* **WORK INSTRUCTION**:
Lower down are entries containing pictures. Copy exactly, without those pictures, the lines from the line with "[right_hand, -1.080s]" through the line with "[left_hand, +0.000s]".

* **RECORDS TO PROCESS**:
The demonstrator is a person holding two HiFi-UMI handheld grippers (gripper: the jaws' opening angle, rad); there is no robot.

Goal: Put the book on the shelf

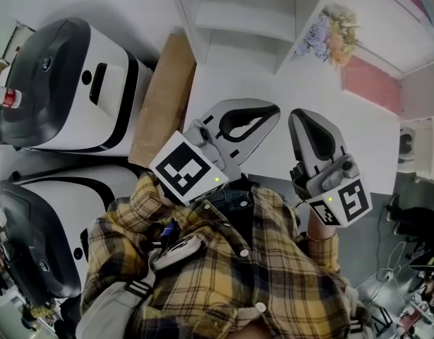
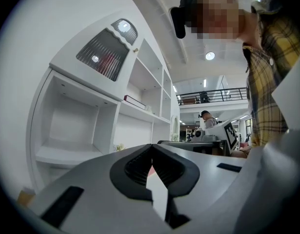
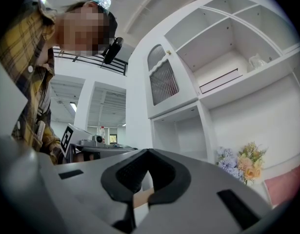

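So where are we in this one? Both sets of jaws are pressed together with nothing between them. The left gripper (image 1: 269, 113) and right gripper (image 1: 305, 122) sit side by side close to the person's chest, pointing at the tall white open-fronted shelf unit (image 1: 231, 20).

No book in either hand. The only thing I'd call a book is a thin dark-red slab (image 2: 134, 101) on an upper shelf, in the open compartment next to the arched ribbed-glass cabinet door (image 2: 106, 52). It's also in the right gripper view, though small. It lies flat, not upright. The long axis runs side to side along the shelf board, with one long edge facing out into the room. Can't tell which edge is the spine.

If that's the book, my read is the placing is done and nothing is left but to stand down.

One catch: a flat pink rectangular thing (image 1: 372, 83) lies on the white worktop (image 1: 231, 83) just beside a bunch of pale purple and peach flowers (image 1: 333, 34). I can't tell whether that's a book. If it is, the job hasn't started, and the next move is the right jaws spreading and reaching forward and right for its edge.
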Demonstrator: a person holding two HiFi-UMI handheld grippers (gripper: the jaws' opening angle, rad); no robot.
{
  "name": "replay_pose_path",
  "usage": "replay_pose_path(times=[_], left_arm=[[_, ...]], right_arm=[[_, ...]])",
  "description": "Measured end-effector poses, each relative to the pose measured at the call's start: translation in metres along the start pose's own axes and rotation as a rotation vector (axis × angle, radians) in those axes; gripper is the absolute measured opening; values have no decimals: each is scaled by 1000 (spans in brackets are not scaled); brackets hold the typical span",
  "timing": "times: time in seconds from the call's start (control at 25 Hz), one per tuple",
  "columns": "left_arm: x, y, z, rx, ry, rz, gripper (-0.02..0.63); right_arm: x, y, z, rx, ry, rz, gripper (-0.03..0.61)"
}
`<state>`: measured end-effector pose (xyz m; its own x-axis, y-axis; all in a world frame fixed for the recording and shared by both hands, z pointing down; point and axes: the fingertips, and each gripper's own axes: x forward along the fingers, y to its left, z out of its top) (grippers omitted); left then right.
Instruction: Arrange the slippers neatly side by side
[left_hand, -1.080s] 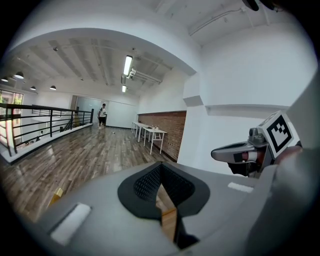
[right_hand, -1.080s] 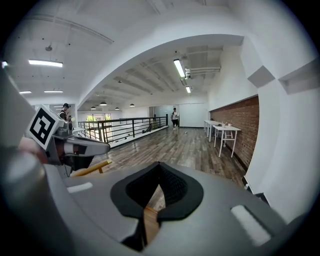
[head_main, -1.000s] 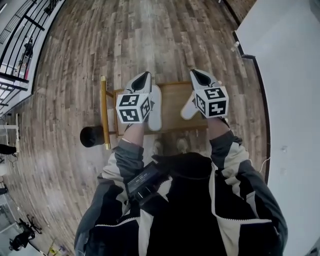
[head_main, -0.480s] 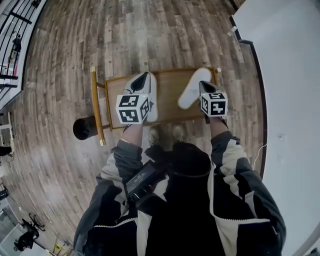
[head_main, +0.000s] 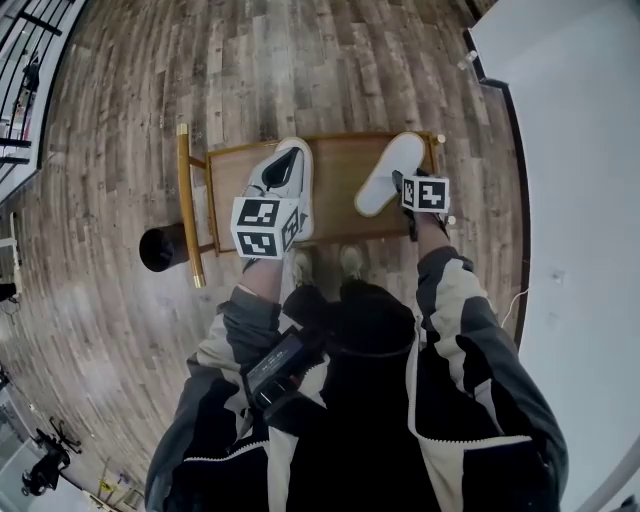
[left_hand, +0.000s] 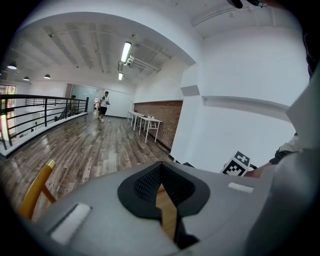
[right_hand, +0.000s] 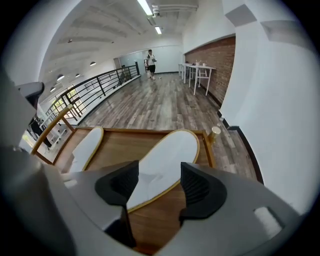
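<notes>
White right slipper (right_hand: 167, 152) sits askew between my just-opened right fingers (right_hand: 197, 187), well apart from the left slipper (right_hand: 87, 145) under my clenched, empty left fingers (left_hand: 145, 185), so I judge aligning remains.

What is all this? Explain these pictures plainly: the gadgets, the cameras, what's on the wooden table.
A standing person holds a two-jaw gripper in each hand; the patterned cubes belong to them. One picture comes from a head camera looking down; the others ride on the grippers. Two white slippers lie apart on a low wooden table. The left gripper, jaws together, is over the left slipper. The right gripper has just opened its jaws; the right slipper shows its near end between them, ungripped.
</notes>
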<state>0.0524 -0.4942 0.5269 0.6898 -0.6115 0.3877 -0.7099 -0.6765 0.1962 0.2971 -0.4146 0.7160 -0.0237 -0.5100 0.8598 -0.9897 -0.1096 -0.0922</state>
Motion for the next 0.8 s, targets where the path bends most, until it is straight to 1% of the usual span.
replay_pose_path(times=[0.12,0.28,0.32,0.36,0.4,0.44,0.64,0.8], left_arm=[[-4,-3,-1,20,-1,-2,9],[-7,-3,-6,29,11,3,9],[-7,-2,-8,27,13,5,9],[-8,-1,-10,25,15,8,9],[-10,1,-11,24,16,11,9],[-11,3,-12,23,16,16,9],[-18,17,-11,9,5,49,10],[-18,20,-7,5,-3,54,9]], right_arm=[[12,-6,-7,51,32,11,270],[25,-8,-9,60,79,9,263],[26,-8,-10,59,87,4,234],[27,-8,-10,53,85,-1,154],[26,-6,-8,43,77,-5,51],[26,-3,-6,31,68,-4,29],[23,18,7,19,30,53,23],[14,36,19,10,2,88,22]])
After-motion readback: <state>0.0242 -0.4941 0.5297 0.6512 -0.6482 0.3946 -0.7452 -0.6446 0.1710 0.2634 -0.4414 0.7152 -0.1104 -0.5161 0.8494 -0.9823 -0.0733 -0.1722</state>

* **SOLUTION FOR THIS EXERCISE**:
[right_hand, -1.080s] 
[head_main, -1.000s] 
[head_main, -0.480s] 
[head_main, +0.000s] 
[left_hand, +0.000s] 

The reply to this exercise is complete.